== EXERCISE DESCRIPTION ==
Among the lines below, a stretch begins at the one with "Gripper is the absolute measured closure" and ends at the one with "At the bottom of". Repeat that stretch exactly, ends included.

== RECORDED INFORMATION ==
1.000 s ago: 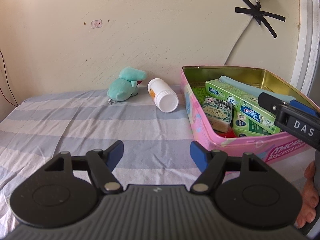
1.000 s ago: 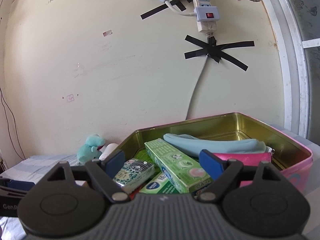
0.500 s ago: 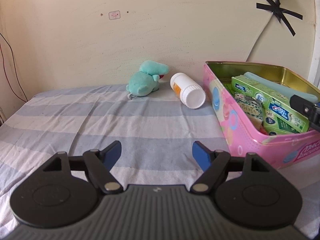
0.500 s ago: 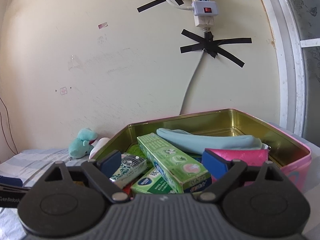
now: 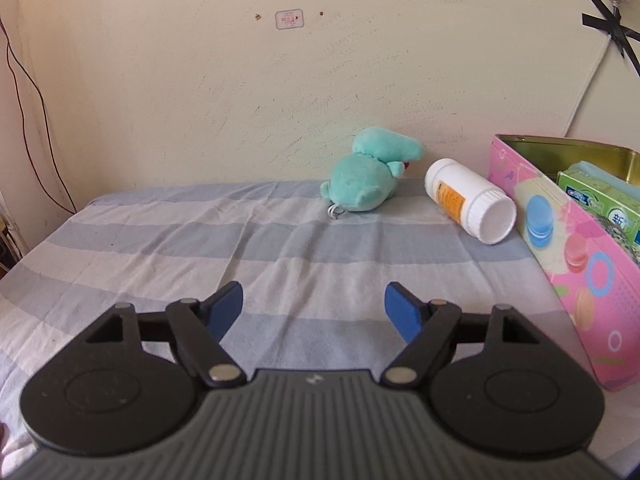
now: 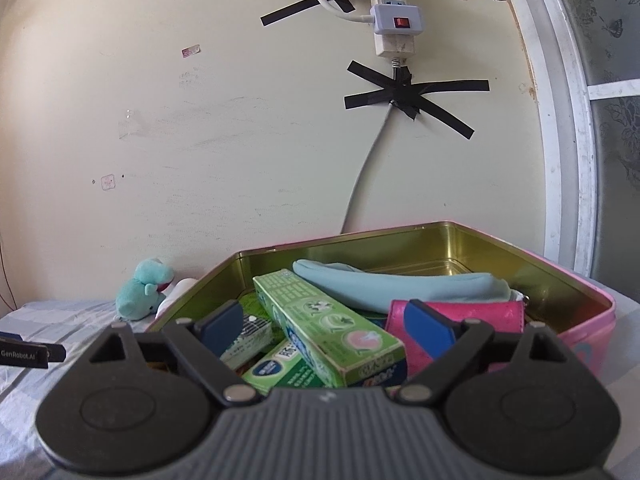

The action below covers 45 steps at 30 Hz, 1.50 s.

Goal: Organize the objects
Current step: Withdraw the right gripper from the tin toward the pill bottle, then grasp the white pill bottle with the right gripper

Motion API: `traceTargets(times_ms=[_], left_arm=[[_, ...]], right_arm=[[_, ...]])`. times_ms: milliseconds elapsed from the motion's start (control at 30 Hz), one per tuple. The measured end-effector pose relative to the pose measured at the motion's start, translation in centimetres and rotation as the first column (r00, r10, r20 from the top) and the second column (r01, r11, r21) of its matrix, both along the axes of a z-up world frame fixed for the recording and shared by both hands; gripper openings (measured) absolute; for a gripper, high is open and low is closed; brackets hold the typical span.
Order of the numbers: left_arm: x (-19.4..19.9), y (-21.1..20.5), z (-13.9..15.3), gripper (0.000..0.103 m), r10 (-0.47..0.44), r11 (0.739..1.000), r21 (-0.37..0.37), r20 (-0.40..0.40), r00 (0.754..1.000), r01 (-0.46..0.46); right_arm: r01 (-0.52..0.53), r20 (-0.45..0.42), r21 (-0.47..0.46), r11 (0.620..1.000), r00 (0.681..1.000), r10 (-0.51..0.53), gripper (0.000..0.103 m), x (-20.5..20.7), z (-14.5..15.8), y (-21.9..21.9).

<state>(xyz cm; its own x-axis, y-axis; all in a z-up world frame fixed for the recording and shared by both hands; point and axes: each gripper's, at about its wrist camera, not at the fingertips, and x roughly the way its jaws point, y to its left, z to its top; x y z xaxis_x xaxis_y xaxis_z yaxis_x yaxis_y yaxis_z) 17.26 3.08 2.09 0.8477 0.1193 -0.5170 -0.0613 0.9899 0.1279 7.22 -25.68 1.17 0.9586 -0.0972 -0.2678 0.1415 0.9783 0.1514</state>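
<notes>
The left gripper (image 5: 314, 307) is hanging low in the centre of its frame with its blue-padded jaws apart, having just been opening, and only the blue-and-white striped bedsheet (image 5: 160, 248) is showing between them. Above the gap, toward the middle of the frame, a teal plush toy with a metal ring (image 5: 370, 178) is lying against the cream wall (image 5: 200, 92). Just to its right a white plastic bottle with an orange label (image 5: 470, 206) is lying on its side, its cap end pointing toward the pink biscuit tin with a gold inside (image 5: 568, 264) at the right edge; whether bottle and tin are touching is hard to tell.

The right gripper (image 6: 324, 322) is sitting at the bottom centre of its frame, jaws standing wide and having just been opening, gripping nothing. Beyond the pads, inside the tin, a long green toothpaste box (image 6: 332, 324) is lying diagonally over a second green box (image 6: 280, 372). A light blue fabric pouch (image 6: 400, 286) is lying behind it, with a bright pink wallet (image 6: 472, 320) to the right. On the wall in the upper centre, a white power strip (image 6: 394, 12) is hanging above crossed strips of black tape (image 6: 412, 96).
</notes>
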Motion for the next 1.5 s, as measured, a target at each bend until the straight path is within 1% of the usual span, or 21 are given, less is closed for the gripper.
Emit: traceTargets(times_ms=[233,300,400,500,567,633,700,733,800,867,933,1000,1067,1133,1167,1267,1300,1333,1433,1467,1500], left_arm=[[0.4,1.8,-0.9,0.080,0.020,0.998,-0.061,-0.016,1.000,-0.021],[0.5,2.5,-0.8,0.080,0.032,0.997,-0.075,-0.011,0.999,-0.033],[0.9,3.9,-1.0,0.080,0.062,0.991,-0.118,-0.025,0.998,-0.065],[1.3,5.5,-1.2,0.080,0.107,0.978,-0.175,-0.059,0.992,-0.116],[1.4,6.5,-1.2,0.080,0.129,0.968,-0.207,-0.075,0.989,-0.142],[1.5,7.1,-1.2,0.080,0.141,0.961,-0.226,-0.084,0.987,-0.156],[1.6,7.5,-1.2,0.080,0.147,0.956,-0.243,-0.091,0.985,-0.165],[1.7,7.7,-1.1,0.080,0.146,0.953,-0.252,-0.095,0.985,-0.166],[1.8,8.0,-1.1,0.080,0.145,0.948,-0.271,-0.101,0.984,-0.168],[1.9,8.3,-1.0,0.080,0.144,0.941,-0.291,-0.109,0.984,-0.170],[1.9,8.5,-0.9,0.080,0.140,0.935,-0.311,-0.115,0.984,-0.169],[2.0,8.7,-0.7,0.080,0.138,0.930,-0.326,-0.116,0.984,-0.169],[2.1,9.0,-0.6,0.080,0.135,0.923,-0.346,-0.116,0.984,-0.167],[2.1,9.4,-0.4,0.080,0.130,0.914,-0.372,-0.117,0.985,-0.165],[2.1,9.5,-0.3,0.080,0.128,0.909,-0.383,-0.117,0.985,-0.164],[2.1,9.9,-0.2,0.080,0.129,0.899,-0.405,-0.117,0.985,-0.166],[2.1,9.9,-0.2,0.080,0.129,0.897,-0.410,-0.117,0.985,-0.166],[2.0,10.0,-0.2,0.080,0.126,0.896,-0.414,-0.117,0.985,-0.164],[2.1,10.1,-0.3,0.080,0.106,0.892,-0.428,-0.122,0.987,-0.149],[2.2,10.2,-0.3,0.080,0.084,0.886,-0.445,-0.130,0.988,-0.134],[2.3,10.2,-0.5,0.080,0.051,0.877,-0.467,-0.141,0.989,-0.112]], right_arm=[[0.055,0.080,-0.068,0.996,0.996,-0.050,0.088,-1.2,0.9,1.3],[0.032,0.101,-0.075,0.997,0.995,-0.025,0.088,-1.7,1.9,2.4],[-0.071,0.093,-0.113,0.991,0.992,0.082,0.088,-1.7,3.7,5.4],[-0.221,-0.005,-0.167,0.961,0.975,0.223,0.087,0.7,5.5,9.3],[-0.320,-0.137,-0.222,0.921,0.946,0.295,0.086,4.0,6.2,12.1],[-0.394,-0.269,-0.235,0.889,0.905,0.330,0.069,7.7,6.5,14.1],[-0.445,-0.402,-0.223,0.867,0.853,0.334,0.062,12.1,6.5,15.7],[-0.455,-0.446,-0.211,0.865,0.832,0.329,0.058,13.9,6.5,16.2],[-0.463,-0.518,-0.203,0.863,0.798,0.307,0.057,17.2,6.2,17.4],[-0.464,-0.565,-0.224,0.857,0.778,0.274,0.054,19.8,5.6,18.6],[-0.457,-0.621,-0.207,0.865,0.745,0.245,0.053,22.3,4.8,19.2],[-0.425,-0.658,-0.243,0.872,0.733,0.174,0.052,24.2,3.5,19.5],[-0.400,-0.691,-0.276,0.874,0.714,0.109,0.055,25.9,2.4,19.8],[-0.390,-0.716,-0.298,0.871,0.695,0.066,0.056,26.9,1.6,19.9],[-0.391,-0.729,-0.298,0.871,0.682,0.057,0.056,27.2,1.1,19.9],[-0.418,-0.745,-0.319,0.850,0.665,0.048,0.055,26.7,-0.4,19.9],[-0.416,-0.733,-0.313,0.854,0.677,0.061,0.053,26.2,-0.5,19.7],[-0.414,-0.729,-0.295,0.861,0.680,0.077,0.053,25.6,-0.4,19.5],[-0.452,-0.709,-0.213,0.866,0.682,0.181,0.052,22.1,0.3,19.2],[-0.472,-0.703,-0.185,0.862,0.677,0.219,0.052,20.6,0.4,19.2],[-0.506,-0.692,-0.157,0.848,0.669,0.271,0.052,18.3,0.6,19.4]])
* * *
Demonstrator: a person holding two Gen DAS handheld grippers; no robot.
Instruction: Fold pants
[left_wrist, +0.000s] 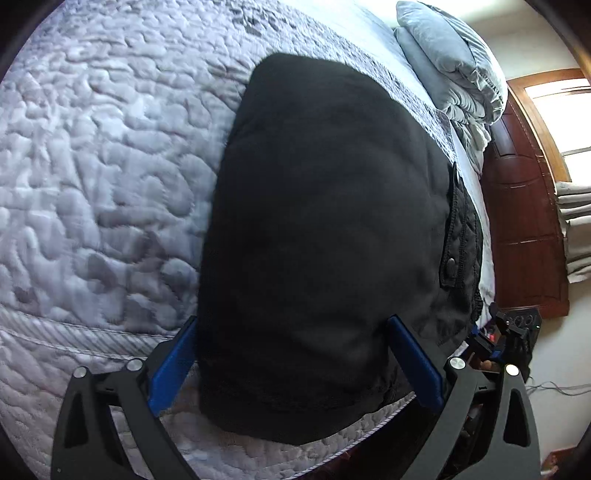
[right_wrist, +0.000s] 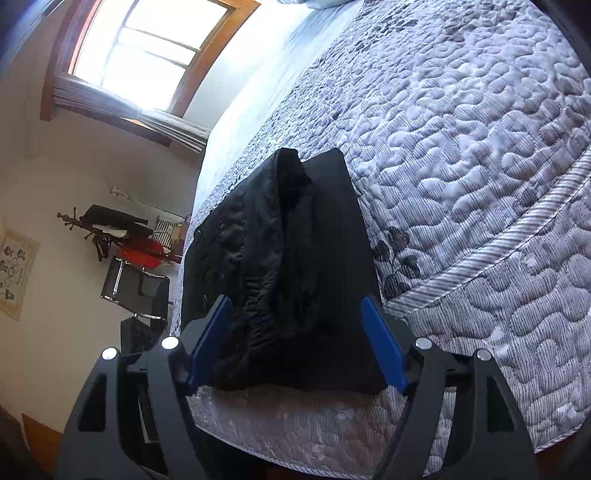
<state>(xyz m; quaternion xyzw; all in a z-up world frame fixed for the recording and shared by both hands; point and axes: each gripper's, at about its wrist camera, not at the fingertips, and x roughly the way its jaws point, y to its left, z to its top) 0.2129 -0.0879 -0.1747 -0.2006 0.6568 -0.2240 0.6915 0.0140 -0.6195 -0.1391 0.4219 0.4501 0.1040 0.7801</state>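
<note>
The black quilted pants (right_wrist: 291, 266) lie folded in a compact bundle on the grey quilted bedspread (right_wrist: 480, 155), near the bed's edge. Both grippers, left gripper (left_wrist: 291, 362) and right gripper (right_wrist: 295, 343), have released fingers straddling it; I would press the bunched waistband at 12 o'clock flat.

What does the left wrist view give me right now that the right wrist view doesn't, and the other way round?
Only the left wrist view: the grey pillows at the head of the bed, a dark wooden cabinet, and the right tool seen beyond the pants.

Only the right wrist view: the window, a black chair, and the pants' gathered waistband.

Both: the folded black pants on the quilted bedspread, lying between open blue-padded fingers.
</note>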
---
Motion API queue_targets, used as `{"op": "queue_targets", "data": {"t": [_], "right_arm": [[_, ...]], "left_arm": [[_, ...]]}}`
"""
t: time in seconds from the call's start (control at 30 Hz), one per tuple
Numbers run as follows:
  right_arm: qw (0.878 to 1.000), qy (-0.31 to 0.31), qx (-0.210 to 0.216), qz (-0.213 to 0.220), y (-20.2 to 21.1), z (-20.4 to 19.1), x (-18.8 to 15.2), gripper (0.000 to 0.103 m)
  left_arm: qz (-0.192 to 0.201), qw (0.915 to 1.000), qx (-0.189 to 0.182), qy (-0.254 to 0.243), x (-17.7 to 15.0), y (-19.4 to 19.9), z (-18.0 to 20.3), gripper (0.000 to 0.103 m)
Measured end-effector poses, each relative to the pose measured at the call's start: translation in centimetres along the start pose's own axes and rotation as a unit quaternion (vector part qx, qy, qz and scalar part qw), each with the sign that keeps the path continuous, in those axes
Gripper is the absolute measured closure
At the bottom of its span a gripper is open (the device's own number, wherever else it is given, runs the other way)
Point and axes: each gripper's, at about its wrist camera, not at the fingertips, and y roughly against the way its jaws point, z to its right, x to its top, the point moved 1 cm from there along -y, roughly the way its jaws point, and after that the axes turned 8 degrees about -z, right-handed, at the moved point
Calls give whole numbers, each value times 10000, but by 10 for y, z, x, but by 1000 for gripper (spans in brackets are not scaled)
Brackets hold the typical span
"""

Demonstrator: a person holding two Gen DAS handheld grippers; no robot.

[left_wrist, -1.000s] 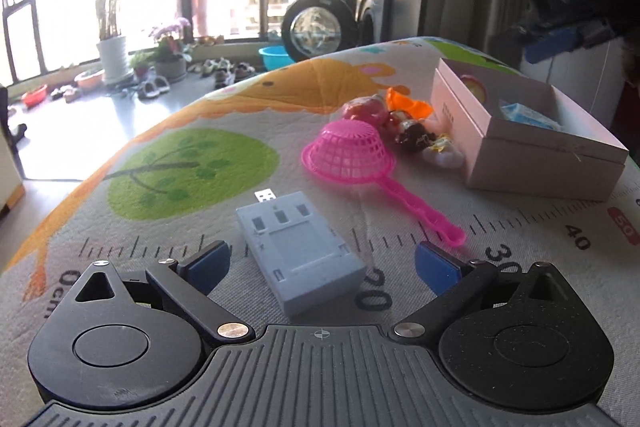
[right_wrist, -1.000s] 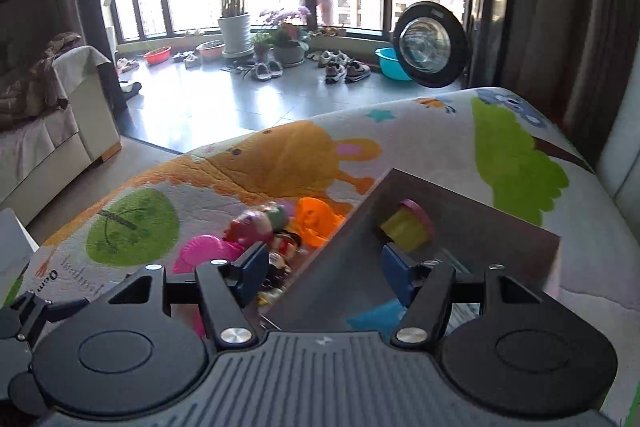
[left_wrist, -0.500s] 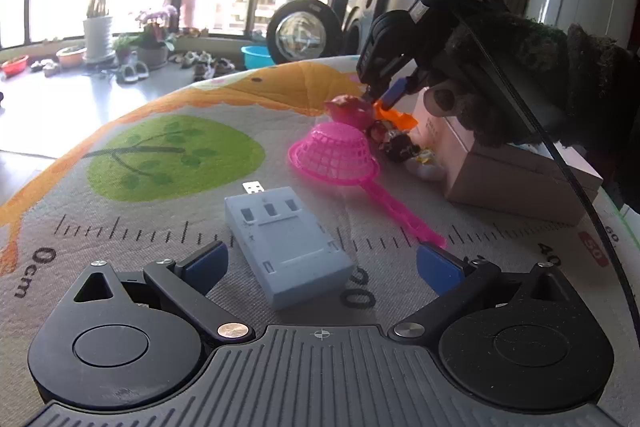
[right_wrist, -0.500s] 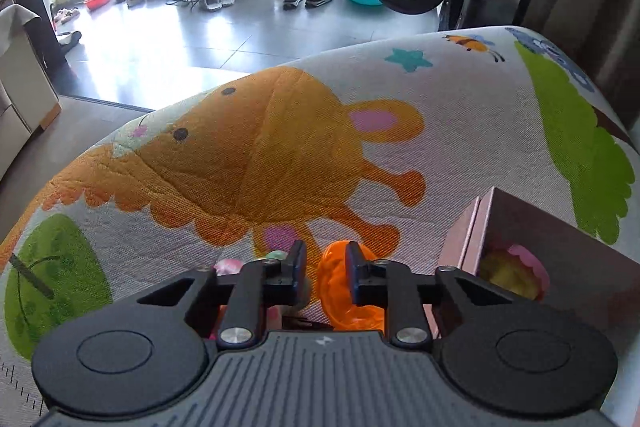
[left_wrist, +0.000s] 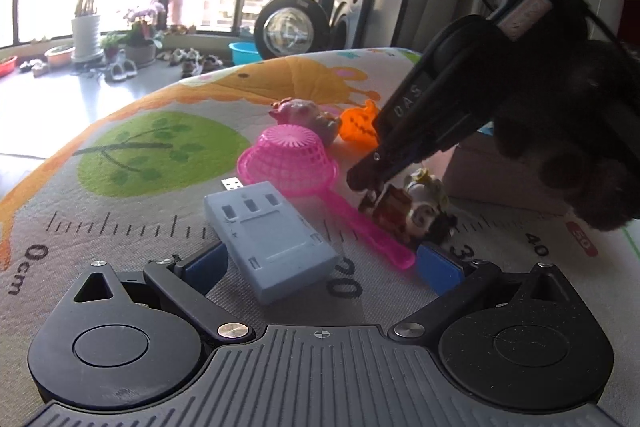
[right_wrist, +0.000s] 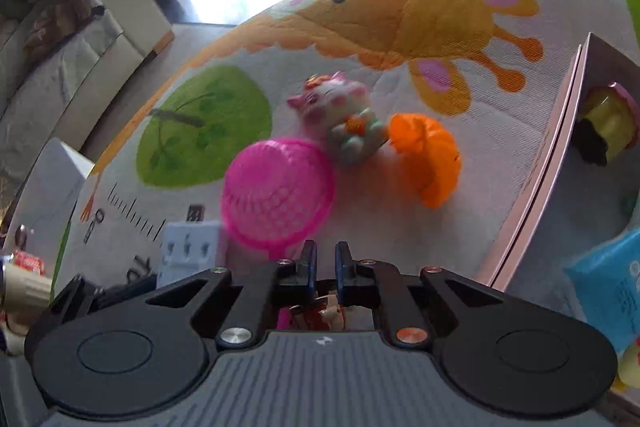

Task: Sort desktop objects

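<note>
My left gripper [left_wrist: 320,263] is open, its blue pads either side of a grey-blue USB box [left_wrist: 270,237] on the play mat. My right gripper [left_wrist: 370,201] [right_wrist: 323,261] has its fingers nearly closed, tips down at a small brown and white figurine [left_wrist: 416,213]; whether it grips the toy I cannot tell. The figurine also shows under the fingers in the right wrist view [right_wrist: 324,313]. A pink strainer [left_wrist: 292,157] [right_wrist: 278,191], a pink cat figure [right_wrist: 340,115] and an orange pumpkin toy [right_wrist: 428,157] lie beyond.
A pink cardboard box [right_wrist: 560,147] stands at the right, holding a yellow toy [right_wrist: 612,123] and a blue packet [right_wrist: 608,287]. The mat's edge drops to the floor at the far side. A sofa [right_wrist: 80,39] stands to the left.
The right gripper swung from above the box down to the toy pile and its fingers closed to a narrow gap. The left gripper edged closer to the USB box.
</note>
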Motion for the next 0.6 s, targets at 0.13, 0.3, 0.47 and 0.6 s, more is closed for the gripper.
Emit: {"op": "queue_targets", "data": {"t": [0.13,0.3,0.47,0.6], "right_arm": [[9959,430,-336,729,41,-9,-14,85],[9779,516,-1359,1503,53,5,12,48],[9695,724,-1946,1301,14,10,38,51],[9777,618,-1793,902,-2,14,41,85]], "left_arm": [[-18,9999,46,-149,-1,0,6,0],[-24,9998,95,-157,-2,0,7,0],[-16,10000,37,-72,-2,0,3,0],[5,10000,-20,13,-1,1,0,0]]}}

== TASK ANSWER ==
Gripper is the absolute measured closure
At the bottom of its span a gripper is open (the device's own number, wherever else it is given, runs the other way)

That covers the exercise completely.